The rule was an obvious and blatant attack on Planned Parenthood, which withdrew from the Title X program the day it went into effect. Until that point, Planned Parenthood clinics covered the family planning needs of 41 percent of women who rely on Title X.
The new language revoking the previous rule took effect on November 8, which means that Planned Parenthood and other providers forced out of the program may begin applying to re-enter. Patients will once again have access to the full range of options when they choose a Title X clinic for their care.

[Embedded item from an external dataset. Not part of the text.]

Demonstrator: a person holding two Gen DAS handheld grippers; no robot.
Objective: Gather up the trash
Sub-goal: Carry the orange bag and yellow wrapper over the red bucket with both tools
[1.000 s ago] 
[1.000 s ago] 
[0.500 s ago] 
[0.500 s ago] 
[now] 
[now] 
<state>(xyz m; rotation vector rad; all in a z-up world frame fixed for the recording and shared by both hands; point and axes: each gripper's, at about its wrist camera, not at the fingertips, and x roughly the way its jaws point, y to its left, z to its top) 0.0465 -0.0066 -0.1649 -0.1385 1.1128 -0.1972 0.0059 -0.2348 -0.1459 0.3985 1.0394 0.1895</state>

House Passes Women’s Health Protection Act
In the wake of the Supreme Court’s shocking refusal to block the blatantly unconstitutional Texas abortion “bounty” law (SB 8), the House of Representatives voted to pass H.R. 3755, the Women’s Health Protection Act (WHPA), on September 24.
Sponsored by Rep. Judy Chu (D-CA), the bill establishes a statutory right to abortion access free from medically unnecessary restrictions. It invalidates many of the state-level restrictions that have been enacted over the last decade, including six-week bans, 20-week bans, biased or inaccurate “counseling” requirements, mandatory ultrasounds, hospital admitting privileges requirements for doctors, and waiting periods.
WHPA passed 218-211, with only Texas Democrat Henry Cuellar joining all House Republicans to vote against it. Passing the bill in September was intended as a direct response to the Texas law, which empowers private citizens to sue anyone who “facilitates” an abortion after cardiac activity can be detected—at around six weeks into pregnancy. Although the Justice Department has stepped in to litigate the law (see In the News, page 6), there is little that Congress can do about it at the moment.
There is a Senate version of the Women’s Health Protection Act (S. 1975), led by Sen. Richard Blumenthal (D-CT), but as long as the upper chamber continues to hold to the 60-vote threshold to defeat the filibuster and pass legislation, there’s no chance of the bill becoming law in the current Congress.
Supreme Court to Hear Challenge to Roe v. Wade
After postponing its private conference on the case for months, the Supreme Court has announced that it will hear oral arguments on December 1 in Dobbs v. Jackson Women’s Health Organization, a case centering on Mississippi’s attempt to ban abortion after 15 weeks. The law contains exceptions only for life-threatening emergencies and fetal abnormalities, and state legislators have been clear about wanting to use it as a vehicle to challenge the central holding of Roe v. Wade.
Although Chief Justice John Roberts voted with the Court’s liberal bloc last year in a case about a Louisiana law requiring doctors who perform abortions to have admitting privileges at local hospitals, he did use that case to signal that he would be willing to consider restrictions or bans based on other grounds. Additionally, since that case, the composition of the Court has changed, with Justice Amy Coney Barrett replacing the late Justice Ruth Bader Ginsburg.
This case is the most significant threat to Roe in decades. A ruling is expected in June 2022.